- **What the task asks**
For the entries below, print exactly the lines between the line holding "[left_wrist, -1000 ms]" and the line holding "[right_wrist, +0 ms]", inclusive, and nothing else.

[Collected data]
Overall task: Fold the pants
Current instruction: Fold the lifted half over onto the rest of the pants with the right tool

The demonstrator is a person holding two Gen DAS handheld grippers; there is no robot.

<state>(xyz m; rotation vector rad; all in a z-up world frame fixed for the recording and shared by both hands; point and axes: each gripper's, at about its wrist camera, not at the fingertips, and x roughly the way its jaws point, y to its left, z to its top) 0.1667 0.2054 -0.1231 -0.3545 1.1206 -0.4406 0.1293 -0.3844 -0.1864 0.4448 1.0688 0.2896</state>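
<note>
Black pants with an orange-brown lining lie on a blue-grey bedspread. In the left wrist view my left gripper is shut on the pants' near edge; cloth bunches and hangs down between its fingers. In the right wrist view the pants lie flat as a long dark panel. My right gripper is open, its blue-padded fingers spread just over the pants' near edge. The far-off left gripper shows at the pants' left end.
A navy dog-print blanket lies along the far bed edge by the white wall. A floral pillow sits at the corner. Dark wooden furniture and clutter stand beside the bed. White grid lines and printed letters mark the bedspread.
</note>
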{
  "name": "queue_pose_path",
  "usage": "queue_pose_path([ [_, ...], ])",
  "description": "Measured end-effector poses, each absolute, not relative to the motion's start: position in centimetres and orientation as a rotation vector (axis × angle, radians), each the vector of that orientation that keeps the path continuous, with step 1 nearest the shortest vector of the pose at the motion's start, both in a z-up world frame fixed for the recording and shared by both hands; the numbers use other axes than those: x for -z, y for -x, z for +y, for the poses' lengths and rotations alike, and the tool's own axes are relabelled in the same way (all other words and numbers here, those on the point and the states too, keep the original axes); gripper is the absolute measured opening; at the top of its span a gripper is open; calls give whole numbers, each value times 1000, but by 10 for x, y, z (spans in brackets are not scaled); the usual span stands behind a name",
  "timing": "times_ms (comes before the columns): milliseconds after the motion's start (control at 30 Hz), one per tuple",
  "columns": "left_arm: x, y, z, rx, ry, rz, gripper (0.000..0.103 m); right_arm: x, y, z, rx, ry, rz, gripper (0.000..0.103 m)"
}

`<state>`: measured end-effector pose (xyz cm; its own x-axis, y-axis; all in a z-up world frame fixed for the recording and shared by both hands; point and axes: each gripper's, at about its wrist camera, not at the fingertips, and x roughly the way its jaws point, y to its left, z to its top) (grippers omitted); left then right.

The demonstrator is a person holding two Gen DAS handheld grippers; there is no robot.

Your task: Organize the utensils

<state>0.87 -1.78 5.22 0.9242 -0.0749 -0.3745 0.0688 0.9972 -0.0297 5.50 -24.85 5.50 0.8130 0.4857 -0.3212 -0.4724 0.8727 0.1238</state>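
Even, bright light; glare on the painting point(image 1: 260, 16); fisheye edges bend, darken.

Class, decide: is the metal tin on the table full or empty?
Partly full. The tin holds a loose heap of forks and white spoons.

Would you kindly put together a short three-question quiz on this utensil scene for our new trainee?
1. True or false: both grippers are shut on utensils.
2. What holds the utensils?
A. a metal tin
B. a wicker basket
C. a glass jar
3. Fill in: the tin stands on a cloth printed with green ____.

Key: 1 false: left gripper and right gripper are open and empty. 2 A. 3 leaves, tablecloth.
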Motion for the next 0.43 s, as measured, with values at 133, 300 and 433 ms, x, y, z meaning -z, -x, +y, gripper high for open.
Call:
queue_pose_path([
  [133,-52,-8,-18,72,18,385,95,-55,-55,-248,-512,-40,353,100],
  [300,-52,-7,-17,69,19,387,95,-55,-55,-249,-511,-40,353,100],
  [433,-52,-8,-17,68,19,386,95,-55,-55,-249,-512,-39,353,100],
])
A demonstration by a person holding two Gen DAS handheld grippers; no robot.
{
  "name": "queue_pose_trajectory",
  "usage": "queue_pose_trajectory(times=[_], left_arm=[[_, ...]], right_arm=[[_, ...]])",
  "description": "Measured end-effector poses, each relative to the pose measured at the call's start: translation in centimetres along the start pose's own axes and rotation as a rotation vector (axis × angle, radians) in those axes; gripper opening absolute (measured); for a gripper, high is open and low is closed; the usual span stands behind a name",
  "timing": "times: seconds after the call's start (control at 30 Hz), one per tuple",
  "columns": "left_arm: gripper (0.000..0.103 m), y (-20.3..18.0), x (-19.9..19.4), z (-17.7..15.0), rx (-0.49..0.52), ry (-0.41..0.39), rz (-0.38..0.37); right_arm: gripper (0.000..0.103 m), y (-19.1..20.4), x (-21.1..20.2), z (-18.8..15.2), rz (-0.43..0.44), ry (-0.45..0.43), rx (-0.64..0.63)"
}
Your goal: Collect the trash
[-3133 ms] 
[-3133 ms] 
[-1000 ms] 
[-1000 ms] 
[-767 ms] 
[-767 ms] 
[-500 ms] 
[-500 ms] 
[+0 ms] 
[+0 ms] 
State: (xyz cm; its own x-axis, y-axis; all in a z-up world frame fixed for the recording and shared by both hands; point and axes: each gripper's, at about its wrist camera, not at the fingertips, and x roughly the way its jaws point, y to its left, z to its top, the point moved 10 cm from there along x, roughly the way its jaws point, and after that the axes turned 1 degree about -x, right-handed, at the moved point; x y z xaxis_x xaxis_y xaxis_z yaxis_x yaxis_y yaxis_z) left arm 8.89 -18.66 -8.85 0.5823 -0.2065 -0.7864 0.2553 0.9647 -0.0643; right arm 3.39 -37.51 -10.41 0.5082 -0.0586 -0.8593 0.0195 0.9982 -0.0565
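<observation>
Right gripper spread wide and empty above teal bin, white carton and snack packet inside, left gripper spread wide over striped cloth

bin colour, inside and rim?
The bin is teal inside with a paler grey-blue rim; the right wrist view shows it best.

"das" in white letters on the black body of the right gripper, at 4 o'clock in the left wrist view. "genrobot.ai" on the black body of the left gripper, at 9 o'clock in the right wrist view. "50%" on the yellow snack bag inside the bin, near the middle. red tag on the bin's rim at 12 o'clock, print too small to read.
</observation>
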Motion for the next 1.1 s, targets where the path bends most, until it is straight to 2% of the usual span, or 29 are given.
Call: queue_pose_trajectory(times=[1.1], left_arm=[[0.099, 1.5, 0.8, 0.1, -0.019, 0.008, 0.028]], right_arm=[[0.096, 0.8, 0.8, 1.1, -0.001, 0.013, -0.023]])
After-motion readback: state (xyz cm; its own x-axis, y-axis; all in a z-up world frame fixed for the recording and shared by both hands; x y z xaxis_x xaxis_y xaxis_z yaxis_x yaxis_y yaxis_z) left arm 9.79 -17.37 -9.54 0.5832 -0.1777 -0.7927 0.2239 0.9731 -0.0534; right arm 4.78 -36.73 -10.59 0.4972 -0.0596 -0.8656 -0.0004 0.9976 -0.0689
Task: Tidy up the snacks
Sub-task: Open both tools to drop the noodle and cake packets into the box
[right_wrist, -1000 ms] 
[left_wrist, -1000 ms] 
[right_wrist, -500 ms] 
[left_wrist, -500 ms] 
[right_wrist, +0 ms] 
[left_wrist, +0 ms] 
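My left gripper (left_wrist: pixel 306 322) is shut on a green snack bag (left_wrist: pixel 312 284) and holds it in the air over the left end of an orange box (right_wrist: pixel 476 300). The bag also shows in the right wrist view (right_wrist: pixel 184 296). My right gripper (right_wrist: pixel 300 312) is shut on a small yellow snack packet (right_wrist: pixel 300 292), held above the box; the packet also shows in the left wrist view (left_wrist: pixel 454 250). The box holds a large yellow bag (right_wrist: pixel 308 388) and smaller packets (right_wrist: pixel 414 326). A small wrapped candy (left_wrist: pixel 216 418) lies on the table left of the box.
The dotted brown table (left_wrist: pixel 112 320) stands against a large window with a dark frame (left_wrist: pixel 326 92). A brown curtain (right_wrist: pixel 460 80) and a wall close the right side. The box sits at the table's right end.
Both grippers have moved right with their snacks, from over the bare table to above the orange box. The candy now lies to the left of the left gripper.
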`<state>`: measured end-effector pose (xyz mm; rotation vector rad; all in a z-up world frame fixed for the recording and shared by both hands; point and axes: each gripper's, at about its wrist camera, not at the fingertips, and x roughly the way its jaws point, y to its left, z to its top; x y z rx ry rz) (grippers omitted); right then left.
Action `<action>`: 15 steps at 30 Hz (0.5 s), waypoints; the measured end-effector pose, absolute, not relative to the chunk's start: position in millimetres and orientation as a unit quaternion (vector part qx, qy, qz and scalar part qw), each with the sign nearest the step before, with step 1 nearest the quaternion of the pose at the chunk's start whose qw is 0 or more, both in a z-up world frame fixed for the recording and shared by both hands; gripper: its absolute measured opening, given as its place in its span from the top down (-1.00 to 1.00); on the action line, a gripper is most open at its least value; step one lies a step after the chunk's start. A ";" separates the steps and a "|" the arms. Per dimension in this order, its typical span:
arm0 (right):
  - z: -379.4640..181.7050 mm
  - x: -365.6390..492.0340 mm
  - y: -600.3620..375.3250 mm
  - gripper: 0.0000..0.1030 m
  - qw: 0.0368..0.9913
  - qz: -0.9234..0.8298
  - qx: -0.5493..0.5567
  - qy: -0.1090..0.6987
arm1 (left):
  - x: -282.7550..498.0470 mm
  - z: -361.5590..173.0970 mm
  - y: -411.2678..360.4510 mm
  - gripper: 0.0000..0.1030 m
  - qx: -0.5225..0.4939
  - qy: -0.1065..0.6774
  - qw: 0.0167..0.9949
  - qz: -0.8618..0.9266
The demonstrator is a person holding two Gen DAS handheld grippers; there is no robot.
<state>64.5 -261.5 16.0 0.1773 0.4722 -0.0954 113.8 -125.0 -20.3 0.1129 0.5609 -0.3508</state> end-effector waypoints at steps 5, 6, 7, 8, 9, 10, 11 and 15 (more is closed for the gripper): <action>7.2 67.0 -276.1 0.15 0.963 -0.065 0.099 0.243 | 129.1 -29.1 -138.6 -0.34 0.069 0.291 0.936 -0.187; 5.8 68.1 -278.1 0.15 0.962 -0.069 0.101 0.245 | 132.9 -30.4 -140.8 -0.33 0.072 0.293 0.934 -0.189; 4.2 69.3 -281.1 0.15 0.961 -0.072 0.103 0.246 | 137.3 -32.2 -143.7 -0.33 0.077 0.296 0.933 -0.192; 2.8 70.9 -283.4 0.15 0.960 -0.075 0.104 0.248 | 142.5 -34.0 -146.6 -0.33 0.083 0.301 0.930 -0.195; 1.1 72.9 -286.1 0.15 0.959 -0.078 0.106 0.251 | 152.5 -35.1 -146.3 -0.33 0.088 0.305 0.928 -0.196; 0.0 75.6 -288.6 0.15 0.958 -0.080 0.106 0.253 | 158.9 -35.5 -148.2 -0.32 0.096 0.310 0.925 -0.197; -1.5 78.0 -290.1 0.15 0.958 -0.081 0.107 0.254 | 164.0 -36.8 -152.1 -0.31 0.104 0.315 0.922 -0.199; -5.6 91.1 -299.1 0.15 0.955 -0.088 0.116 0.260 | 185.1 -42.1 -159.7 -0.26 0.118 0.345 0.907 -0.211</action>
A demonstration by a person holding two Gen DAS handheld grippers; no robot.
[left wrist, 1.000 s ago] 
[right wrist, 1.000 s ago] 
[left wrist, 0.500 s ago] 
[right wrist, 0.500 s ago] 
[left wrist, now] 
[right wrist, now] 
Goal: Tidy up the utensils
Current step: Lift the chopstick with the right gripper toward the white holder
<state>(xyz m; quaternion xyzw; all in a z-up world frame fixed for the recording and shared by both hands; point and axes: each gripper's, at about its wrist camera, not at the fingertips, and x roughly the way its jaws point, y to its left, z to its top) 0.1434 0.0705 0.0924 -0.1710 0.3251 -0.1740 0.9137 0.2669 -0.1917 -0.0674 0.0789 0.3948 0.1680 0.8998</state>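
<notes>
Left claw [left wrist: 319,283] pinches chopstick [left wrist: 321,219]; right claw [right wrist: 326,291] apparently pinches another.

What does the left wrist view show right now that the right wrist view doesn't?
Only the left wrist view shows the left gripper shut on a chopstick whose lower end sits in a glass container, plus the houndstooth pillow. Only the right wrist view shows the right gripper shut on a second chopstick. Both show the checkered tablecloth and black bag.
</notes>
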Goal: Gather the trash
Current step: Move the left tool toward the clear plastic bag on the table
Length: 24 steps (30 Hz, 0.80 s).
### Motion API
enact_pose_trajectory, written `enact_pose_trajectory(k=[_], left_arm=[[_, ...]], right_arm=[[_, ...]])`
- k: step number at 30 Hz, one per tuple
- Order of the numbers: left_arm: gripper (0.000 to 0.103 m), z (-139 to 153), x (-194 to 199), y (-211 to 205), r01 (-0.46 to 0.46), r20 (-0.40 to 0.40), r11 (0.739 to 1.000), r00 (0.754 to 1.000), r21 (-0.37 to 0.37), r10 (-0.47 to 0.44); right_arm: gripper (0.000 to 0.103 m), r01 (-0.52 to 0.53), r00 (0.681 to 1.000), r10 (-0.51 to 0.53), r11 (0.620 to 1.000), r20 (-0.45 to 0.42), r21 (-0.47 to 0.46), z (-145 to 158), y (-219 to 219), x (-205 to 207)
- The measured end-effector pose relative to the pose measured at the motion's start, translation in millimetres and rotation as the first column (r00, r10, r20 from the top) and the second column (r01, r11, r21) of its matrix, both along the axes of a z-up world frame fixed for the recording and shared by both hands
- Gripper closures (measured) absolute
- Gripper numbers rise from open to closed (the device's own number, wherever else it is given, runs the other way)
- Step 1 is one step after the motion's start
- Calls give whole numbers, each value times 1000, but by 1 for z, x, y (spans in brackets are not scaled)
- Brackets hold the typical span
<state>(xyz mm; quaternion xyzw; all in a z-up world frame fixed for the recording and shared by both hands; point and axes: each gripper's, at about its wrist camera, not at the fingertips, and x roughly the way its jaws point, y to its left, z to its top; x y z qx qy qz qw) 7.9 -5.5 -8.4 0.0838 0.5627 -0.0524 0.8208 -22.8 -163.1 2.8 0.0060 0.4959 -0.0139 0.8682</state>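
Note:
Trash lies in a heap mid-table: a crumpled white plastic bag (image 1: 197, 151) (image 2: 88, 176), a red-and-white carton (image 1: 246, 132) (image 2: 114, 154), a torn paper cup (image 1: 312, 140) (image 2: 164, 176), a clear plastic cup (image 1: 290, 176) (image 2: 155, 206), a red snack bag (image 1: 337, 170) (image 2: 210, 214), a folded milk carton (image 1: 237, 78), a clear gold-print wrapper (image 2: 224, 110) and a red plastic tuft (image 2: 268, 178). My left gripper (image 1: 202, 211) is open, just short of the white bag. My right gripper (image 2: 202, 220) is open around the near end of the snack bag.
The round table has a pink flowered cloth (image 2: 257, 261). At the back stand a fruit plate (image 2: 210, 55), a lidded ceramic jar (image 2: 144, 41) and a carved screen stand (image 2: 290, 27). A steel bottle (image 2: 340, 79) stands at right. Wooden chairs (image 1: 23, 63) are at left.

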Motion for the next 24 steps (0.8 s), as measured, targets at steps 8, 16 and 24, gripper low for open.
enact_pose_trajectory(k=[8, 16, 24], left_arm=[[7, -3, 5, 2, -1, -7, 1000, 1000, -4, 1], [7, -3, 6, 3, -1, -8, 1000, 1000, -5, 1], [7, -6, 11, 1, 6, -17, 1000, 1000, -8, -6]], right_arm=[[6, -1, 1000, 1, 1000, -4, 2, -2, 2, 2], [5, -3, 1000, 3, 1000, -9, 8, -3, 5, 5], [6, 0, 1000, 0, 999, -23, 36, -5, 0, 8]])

- **Result**
[left_wrist, -1000 ms] 
[right_wrist, -500 ms] 
[left_wrist, -500 ms] 
[right_wrist, +0 ms] 

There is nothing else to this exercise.